Apache Flink #troubleshooting

Sucheth Shivakumar

05/11/2023, 3:22 AM

I was checking the CoProcessFunction example mentioned here -- https://nightlies.apache.org/flink/flink-docs-stable/docs/learn-flink/etl/#connected-streams For some reason it doesnt filter for me and prints everything out But If I set env.setParallelism(1); It works as expected. Can someone point out what am i missing here ? Why doesn't t work if parallelism is not 1.

👀 1

Abhinav Ittekot

05/11/2023, 5:46 AM

hello, is it possible to change the compression algorithm for RocksDB state via flink config? I believe it's snappy by default.

Michael Kreis

05/11/2023, 11:06 AM

Hi everyone, I'm trying to setup the flink in standalone mode on openshift with the k8s operator. However I'm getting errors on the job manager when starting a job:

....is forbidden: cannot set blockOwnerDeletion if an ownerReference refers to a resource you can't set finalizers on

According to this documentation an additional permission to

deployments/finalizers

is needed, which is not mentioned in you documentation. Is that just missing on the documentation or am I doing something wrong?

Amenreet Singh Sodhi

05/11/2023, 11:20 AM

Hi team, Is flink compatible with jdk 17?

Kirill Lyashko

05/11/2023, 11:33 AM

Hi everyone. During investigation FlinkOperator’s functionally I’ve faced follow issue: Upgrade mode is set to

last-state

. However when I changed the parallelism job master has failed once during startup, because it couldn’t reschedule state from latest checkpoint and then the job has been started without any state by operator.
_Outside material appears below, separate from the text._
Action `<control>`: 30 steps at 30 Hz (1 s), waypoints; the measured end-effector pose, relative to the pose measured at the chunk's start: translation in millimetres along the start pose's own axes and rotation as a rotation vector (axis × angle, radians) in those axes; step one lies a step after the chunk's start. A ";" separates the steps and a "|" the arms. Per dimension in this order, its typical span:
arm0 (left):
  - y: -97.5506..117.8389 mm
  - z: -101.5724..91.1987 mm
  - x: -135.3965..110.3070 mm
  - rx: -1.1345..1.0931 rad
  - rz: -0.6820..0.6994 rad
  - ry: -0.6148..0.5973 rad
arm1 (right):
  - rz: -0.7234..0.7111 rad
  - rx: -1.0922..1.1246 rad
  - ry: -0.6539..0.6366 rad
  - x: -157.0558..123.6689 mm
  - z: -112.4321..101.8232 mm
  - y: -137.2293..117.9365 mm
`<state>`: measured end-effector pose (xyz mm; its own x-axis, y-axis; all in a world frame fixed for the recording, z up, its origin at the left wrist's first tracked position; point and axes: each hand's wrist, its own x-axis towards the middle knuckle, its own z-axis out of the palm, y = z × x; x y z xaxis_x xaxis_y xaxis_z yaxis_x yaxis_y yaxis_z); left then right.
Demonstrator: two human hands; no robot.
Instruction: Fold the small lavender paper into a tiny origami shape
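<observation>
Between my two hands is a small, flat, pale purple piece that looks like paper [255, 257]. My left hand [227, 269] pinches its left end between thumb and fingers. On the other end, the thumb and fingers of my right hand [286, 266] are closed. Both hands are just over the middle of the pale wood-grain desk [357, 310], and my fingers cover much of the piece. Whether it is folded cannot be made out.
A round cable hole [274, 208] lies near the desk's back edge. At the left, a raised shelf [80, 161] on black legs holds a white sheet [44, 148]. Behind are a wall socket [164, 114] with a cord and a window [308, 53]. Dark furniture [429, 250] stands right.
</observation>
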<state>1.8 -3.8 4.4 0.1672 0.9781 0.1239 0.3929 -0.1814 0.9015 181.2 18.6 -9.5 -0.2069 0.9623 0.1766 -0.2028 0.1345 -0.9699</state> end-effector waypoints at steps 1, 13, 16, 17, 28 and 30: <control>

And I don’t see anything in logs what would explain such behaviour. Does anyone faced anything similar? I would be curious to know if it’s a feature or bug. And could be the behaviour configured to fail job in such cases?

Adam Fleishaker

05/11/2023, 1:52 PM

Hi all! My team has some M1 Macs for our developers, and we’re using Flink 1.13 for our applications. We use Flink Docker images for testing, but they crash intermittently with the M1s trying to run the AMD image. 1.15 is the ultimate goal since they have ARM images among other improvements, but would be a lift to cut our applications over to. Is there any way to get a native ARM image for 1.13 or has anyone made their own custom that we can use?

El Houssine Talab

05/11/2023, 2:35 PM

Hey folks, We are looking into performing deduplication + over aggregation (flink v1.15)? We tried the below but fell into error:

StreamPhysicalOverAggregate doesn't support consuming update and delete changes which is produced by node Deduplicate(keep=[LastRow], key=[home, room, sn], order=[ROWTIME])

Any thoughts? Thanks.

Copy code

WITH t1 AS (
    /* DEDUPLICATION */
    SELECT 
        home, 
        room, 
        sn, 
        temp,
        event_ts, 
        arrival_ts
    FROM ( 
        SELECT 
            *, 
            ROW_NUMBER() OVER (PARTITION BY home, room, sn ORDER BY event_ts DESC) AS row_num
        FROM telemetry
        WHERE 
            event_ts >= CURRENT_WATERMARK(event_ts)
            AND ABS(TIMESTAMPDIFF(SECOND, event_ts, arrival_ts)) <= 60
    )
    WHERE row_num = 1
)

/* OVER AGGREGATION */
SELECT 
    home, 
    room, 
    sn, 
    event_ts, 
    arrival_ts, 
    AVG(temp) OVER ( 
        PARTITION BY home, room
        ORDER BY event_ts
        RANGE BETWEEN INTERVAL '1' MINUTE PRECEDING AND CURRENT ROW
    ) as avg_temp
FROM t1

Sucheth Shivakumar

05/11/2023, 2:56 PM

https://apache-flink.slack.com/archives/C03G7LJTS2G/p1683775361922889 Can someone please help me on what is happening here

Conor McGovern

05/11/2023, 3:02 PM

Hi everyone, the flink docs for kafka state the following regarding upgrading the flink connector:

Copy code

Do not upgrade Flink and the Kafka Connector version at the same time.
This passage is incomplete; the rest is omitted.